Formerly in product development for Medtronic's (Minneapolis) Surgical Navigation Technologies and Sofamor Danek business units, Edwards said, "People are what make ideas and companies successful."

He noted that raising "angel" financing to get his company started was "a difficult process, but I was able to raise more than most companies do." He added, "If you're a first-time entrepreneur, don't waste your time with VCs until after you have angel money and proof of principle to show those VCs."

John Seaberg, CEO of NeoChord (Minnetonka, Minnesota), a company focused on developing less-invasive solutions for mitral valve regurgitation, said the path to building the company started with licensing technology developed by two Mayo Clinic (Rochester, Minnesota) physicians.

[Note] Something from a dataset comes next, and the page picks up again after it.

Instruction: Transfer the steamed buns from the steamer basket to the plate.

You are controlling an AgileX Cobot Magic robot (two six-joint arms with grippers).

Perhaps the most important step, he said, was in making a key hire John Zentgraf, a former colleague at Guidant (Indianapolis). "John's strengths are in areas where mine are not as strong, and vice-versa," he said. And "our timing was great," Seaberg said, "because a lot of our former colleagues were available to us" in the wake of Guidant's acquisition by Boston Scientific."

From Seaberg perspective, "We have found it surprisingly easy to raise money from some very savvy med-tech people."

Berman, who co-founded Velocimed (Maple Grove, Minnesota), which was sold to St. Jude Medical (St. Paul, Minnesota) in 2005 for $82 million plus $180 million in earn-out payments, said the most significant mistakes made by start-ups "generally have to do with underestimating the time and difficulty of doing clinical trials."

Edwards talked about building momentum to drive adoption of new technologies. "You have to get to know your key opinion leaders. You have to survey the markets and pick the docs you want to work with you have to see how their peers respect them."

He said he and others involved with his company have devoted considerable time to attending medical meetings in the appropriate specialty areas to identify physicians that met those criteria. "And then you need to build a relationship with them."